His hounds should have already dragged in the insolent thief who had dared to trespass on Clan property.
Depending on the boy's answers, his fate would have been decided — a quick death, or long, leisurely hours of entertainment for Likkus.
Instead, his own people had vanished.
Experienced, powerful Vampires, sent to tail a simple human.
Not a mutant, not a mage, not a mercenary in tactical gear.
Just an ordinary mortal student.
The insult was beyond measure.
"His car — did it show up on cameras during the day?"
"No, my Lord. Our network specialist found no trace of its movements."
The tapping stopped.
Likkus pressed his fingers together.
He liked this less and less.
A disappearance this clean was the work of a professional.
Could it be that the boy wasn't who he appeared to be?
Unlikely.
More probable that he had stolen the Ghost Orchid at someone else's direction.
But who was pulling the strings?
Rival clans?
The bastards from Mistiel?
This had their fingerprints all over it — acting through proxies, spinning intrigues from the shadows.
Those perfumed snakes had always been fond of rare alchemical ingredients.
But there was a truce between their clans.
Shaky, hanging by a thread, but still in effect.
The Kriegers?
Those thick-skulled berserkers?
They lacked the finesse for something this clean.
They would have smashed through his mansion wall, slaughtered the guards, and tried to take what they wanted — leaving a mountain of corpses and wreckage in their wake.
Not their style at all.
The Trix?
Those cannibalistic creatures, despised even within the Vampire community, had been wiped out root and stem.
Blade himself had scoured their New York lair with fire and silver.
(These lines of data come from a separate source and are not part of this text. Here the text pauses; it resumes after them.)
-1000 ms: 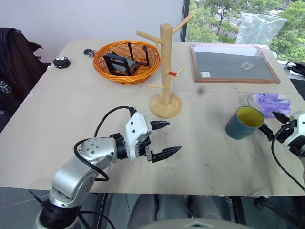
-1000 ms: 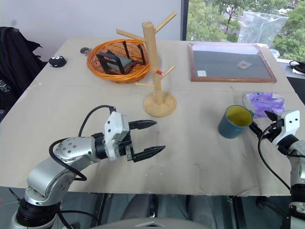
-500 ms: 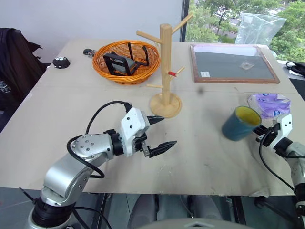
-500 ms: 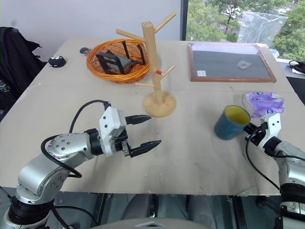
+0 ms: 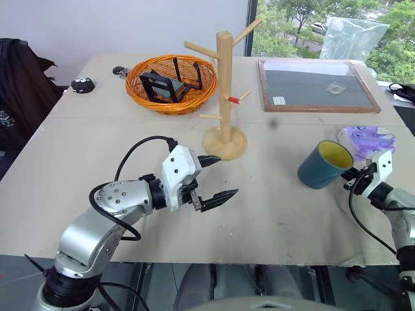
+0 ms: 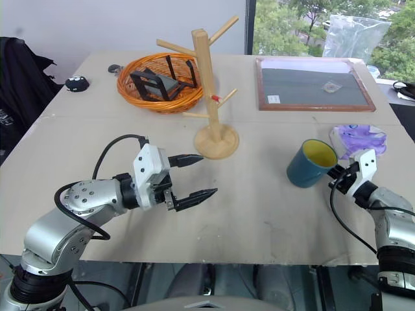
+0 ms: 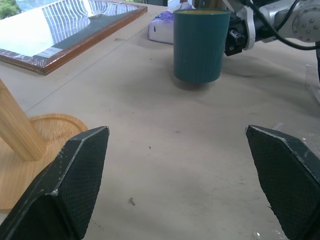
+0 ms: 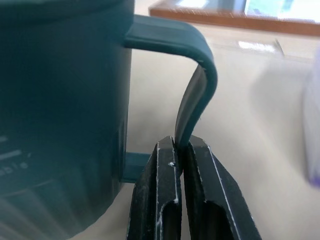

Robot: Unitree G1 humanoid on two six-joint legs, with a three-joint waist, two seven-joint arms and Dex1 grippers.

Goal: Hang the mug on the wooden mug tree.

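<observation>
- The mug [image 5: 325, 164], teal-blue with a yellow inside, sits tilted toward the right side of the surface [image 5: 130, 136], its mouth turned up and to the right.
- Small white lettering runs along the mug's side in the right wrist view; it is too blurred to read.
- The right gripper [image 5: 353, 176] has its jaws clenched on the mug's loop handle [image 8: 197, 75], pinching the thin strap of the loop between them.
- The left gripper [image 5: 216, 179] hangs over the middle of the surface with its jaws spread wide and nothing between them.
- The wooden mug tree [image 5: 225, 97] stands upright on its round base behind the left gripper, well apart from the mug. One of its pegs has a red tip [image 5: 232, 100].
- An orange woven basket [image 5: 171, 83] sits left of the tree, holding a black stand-like item.
- A wood-framed dark board [image 5: 316, 86] lies at the back right, with a small white label near its front left corner; the print is too small to read.
- A purple-patterned packet [image 5: 367, 140] lies just behind the right gripper.
- The surface is a pale beige board. A small black item [image 5: 83, 84] rests at its far left.
- Behind are a pale wall and a window with green trees outside.
</observation>
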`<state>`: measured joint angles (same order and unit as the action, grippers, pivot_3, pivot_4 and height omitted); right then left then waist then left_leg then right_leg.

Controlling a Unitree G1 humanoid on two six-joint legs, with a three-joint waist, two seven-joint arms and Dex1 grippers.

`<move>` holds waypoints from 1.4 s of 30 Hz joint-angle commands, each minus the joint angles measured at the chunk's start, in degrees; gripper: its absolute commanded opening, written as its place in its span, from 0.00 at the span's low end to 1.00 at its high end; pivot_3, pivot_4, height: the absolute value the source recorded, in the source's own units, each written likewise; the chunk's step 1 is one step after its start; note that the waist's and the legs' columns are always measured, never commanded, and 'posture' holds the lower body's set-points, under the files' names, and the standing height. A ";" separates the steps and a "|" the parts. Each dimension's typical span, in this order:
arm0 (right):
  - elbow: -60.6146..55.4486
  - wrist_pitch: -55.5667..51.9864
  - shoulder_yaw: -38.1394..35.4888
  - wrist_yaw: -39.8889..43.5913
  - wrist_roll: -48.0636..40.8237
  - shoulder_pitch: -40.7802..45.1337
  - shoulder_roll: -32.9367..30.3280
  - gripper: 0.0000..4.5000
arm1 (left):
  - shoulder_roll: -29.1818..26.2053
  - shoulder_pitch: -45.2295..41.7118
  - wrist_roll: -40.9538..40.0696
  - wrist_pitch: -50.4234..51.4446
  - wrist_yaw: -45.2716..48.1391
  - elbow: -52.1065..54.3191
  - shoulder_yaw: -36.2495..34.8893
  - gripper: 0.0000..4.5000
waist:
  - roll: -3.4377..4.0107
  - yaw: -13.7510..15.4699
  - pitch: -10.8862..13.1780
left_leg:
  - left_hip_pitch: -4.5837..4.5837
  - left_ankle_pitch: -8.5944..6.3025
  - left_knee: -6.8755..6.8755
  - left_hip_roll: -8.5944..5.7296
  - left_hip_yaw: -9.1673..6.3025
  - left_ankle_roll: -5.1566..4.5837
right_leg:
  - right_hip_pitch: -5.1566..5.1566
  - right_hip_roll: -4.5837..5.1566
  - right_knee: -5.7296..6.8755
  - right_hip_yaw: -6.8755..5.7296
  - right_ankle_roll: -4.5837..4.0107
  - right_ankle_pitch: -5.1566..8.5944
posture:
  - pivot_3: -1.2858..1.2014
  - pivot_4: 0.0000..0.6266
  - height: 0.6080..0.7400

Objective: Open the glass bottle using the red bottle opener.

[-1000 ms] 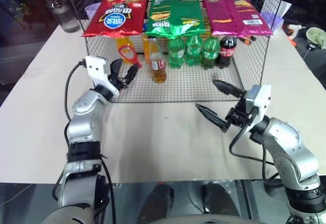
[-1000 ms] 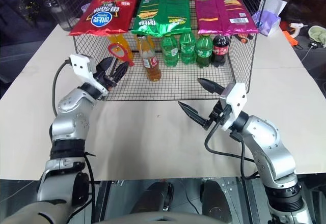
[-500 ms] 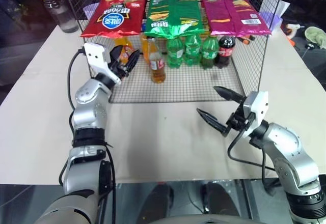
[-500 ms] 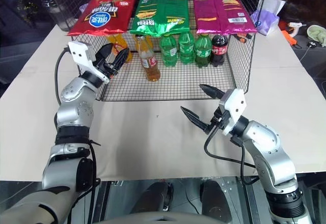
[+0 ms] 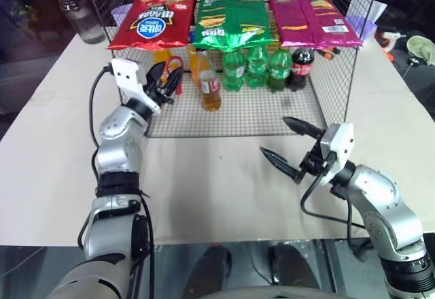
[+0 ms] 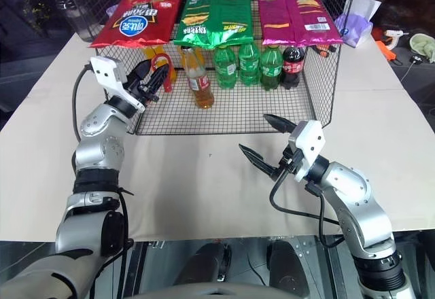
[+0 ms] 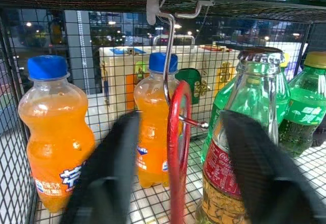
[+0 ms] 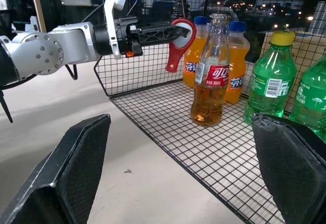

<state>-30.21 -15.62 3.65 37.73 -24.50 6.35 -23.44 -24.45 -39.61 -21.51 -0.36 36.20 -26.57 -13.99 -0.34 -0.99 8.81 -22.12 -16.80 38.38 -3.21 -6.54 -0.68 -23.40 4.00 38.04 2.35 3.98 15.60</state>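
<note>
Beige tabletop [image 5: 224, 190] is carrying a wire rack [image 5: 272, 112] where the glass bottle [image 5: 210, 81] is standing among soda bottles. Just left of it, the red bottle opener [image 8: 179, 40] is hanging on a hook, the left gripper [image 5: 171, 78] fingers [image 7: 114, 173] flanking it, contact unclear. Right gripper [image 5: 289, 146] is hovering before the rack, fingers wide apart.

Ahead of me a beige table [image 5: 224, 197] spreads wide, its near edge giving way to glossy dark floor [image 5: 41, 265]. A wire rack [image 5: 340, 75] stands on it toward the far side. Beyond the far edge the room goes dim, and lights glint on dark glass behind the mesh [image 7: 102, 25].
</note>
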 commanded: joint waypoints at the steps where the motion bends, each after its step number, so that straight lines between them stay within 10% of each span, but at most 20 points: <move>1: -1.38 1.08 -0.17 -0.14 0.04 0.58 0.00 1.00 | -0.50 -0.54 0.32 -1.30 0.91 0.05 -0.16 0.11 | -0.01 0.00 -0.01 | 0.00 0.00 0.00 0.00 0.00 0.00 | 0.00 0.00 0.00 0.00 0.00 0.00 | 0.52 0.24 1.00; 42: 2.80 6.82 0.00 0.80 4.43 -3.87 0.06 1.00 | 0.91 2.54 -14.60 12.34 5.26 9.83 -7.08 0.01 | -0.23 -0.01 -0.14 | -0.05 0.00 0.16 -0.03 -0.06 0.00 | 0.00 0.01 0.10 -0.04 0.00 0.00 | 0.52 0.24 1.00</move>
<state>-26.07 -10.49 3.99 38.36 -20.11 2.60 -23.24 -22.98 -35.82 -34.08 12.33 40.92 -19.24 -19.72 -0.57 -1.00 8.67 -22.17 -16.80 38.54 -3.24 -6.59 -0.68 -23.40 4.02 38.15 2.31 3.98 15.59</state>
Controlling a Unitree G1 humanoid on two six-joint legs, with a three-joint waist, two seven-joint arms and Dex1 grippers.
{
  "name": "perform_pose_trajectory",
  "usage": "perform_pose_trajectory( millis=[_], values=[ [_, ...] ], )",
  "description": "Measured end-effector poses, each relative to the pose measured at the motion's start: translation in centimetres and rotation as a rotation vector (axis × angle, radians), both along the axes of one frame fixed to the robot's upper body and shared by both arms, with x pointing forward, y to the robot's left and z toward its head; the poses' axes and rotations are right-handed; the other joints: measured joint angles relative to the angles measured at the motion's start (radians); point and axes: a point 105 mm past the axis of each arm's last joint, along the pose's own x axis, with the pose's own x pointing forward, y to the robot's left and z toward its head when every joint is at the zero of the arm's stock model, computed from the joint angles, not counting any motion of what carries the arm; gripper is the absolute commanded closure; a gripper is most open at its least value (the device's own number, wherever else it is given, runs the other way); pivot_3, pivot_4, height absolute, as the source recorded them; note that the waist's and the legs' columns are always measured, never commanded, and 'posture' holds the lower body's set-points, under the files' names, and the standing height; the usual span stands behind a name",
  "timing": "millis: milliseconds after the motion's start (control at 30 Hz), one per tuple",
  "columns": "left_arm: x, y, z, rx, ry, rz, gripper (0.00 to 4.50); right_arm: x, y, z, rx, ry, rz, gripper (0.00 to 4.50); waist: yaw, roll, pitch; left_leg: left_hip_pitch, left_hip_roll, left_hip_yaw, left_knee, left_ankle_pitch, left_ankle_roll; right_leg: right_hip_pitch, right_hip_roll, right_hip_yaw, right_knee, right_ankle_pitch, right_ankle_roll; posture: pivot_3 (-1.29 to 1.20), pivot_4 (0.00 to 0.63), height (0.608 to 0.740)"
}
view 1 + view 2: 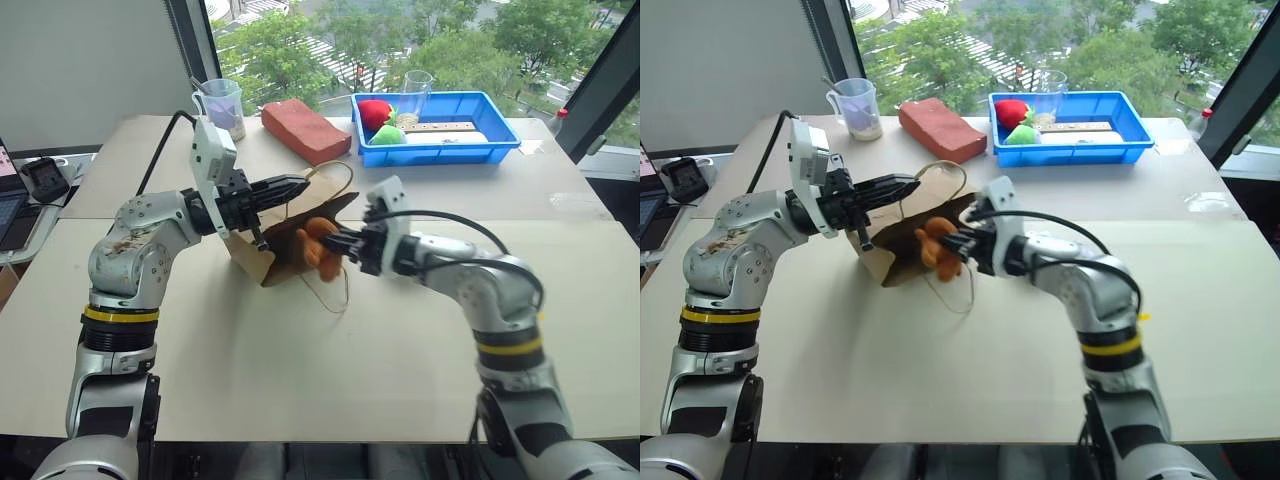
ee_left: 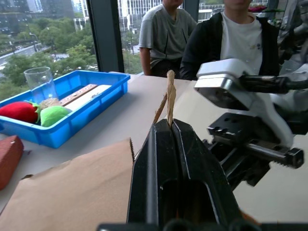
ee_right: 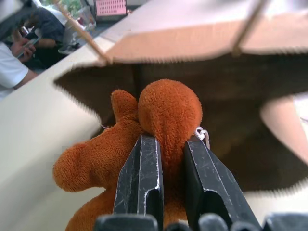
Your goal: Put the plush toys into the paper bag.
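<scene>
My right gripper is clamped on the reddish-brown plush toy, holding it right at the open mouth of the paper bag. My left gripper is pinched shut on the bag's cord handle, lifting the top edge so the mouth gapes toward the right arm. Bag lies on its side on the table. Behind it: red brick block, measuring cup, blue tray with strawberry toy. Two people sit across the table.
</scene>
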Motion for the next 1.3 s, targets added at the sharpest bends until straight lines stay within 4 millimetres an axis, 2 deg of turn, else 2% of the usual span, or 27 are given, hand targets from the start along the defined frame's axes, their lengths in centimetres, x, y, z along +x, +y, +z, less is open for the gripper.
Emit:
perform_pose_trajectory(
  millis=[167,300,367,500,633,700,733,1033,1100,1133,1167,1200,1300],
  values=[
    [-0.3,-0.2,0.2,-0.013,0.013,-0.018,4.50,1.7,3.1,-2.0,-0.009,0.029,-0.024,4.35,-0.002,0.000,0.000,0.000,0.000,0.000,-0.001,0.001,-0.001,-0.001,0.000,0.000,0.001,0.000,0.000,0.00,0.150,0.740],
    [-0.5,-0.3,0.4,-0.020,0.021,-0.025,4.50,2.4,4.6,-3.2,-0.018,0.032,-0.041,4.35,-0.003,0.000,0.000,-0.001,0.000,0.000,-0.002,0.001,-0.001,-0.002,0.000,0.000,0.001,0.000,0.000,0.00,0.150,0.740],
    [-0.6,-0.2,0.5,-0.021,0.020,-0.029,4.50,2.5,5.4,-3.2,-0.007,0.018,-0.037,3.33,-0.005,0.001,0.000,-0.001,0.000,0.000,-0.003,0.001,-0.002,-0.002,0.000,0.000,0.001,0.000,0.000,0.00,0.150,0.740],
    [-0.6,0.0,0.7,-0.021,0.015,-0.024,4.50,2.4,6.6,-3.0,0.014,-0.022,-0.029,2.04,-0.014,0.001,0.000,-0.001,0.000,0.000,-0.007,0.002,-0.004,-0.005,0.000,0.000,0.002,0.000,0.000,0.00,0.150,0.740],
    [-0.6,0.1,0.7,-0.021,0.014,-0.019,4.50,2.6,6.5,-2.6,0.016,-0.080,-0.047,0.55,-0.022,0.001,0.000,-0.001,0.000,0.000,-0.010,0.004,-0.008,-0.007,0.000,0.001,0.002,0.000,0.000,0.00,0.150,0.740],
    [-0.6,0.1,0.7,-0.022,0.014,-0.017,4.50,2.6,6.1,-2.8,0.013,-0.090,-0.055,0.05,-0.024,0.001,0.000,-0.001,0.000,0.000,-0.011,0.005,-0.008,-0.009,0.000,0.001,0.003,0.000,-0.001,0.00,0.150,0.740],
    [-0.6,0.1,0.7,-0.021,0.014,-0.017,4.50,2.6,5.8,-2.9,0.013,-0.092,-0.057,0.05,-0.024,0.001,0.000,-0.003,0.000,0.000,-0.012,0.005,-0.008,-0.011,0.000,0.001,0.004,0.000,-0.001,0.00,0.150,0.740],
    [-0.6,0.7,0.8,-0.005,0.008,-0.007,4.50,0.3,-1.3,-2.1,-0.097,-0.189,-0.053,0.05,-0.022,0.001,0.000,-0.007,0.000,0.000,-0.011,0.005,-0.008,-0.013,0.000,0.001,0.004,0.000,-0.001,0.00,0.150,0.740],
    [-0.6,0.9,0.6,-0.001,0.012,-0.005,4.50,-1.4,-4.1,-2.4,-0.161,-0.181,-0.038,0.05,-0.019,0.001,0.000,-0.007,0.000,0.000,-0.010,0.005,-0.008,-0.012,0.000,0.001,0.003,0.000,-0.001,0.00,0.150,0.740],
    [-0.6,0.9,0.6,-0.001,0.013,-0.005,4.50,-1.6,-5.2,-2.5,-0.187,-0.176,-0.053,0.05,-0.017,0.001,0.000,-0.008,0.000,0.000,-0.010,0.005,-0.008,-0.012,0.000,0.001,0.002,0.000,-0.001,0.00,0.150,0.740],
    [-0.6,1.0,0.5,0.000,0.015,-0.003,4.50,-1.8,-7.3,-2.6,-0.232,-0.168,-0.092,0.05,-0.014,0.001,0.000,-0.009,0.000,0.000,-0.009,0.005,-0.008,-0.012,0.000,0.001,0.001,0.000,-0.001,0.00,0.150,0.740],
    [-0.6,1.2,0.4,0.000,0.019,0.003,4.50,-1.6,-9.2,-2.5,-0.259,-0.161,-0.148,0.05,-0.013,0.001,0.000,-0.009,0.000,0.000,-0.008,0.005,-0.008,-0.012,0.000,0.001,0.001,0.000,-0.001,0.00,0.150,0.740],
    [-0.6,1.2,0.4,0.000,0.019,0.004,4.50,-0.9,-11.8,-2.1,-0.286,-0.169,-0.258,0.05,-0.018,0.000,0.000,-0.007,0.000,0.001,-0.007,0.005,-0.008,-0.012,0.000,0.001,0.000,0.000,-0.001,0.00,0.150,0.740]
  ],
)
That bastard never missed a single one — his instinct for Vampires was sharper than any hunting dog's.
Could a handful have survived, gone deep underground, taken control of a mortal, lured his people into a trap, and drained them dry?
Possible, but barely.
Who else?
The Jamlins — the red-skinned hermits who hadn't surfaced from their underground burrows in centuries?
Or the weaklings from Anhoriel, who had once again overdosed on animal blood, "found zen," and decided they needed the Orchid for another failed Potion of Higher Wisdom?
No.
Their methods were bribery and trade, not tricks like this.
Something didn't add up.
What if the puppet master wasn't a Vampire at all?
Intelligence agencies?
The agreements were still holding; his people wouldn't be touched without solid reason and prior notification.
Another self-proclaimed superhero in tights?
Maybe.
A follower of Blade?
Also possible.
But not Blade himself.
The Daywalker wouldn't bother with something this small.
His style was to kick the door down with a shotgun, not to orchestrate quiet vanishing acts.
"The answer is in the boy..." Likkus said at last, his voice dropping back to that cold, level register.
He looked at his henchman with a gaze that could freeze blood.
"And we will get it. This is no longer a petty theft. This is a blood feud against the Haskiel Clan. Find the boy. At any cost."
He paused, thinking.
"Take him alive. But if he turns out to be a genuinely slippery bastard... dead will do just as well. We can always resurrect him as a new Clan slave. The dead are far more talkative."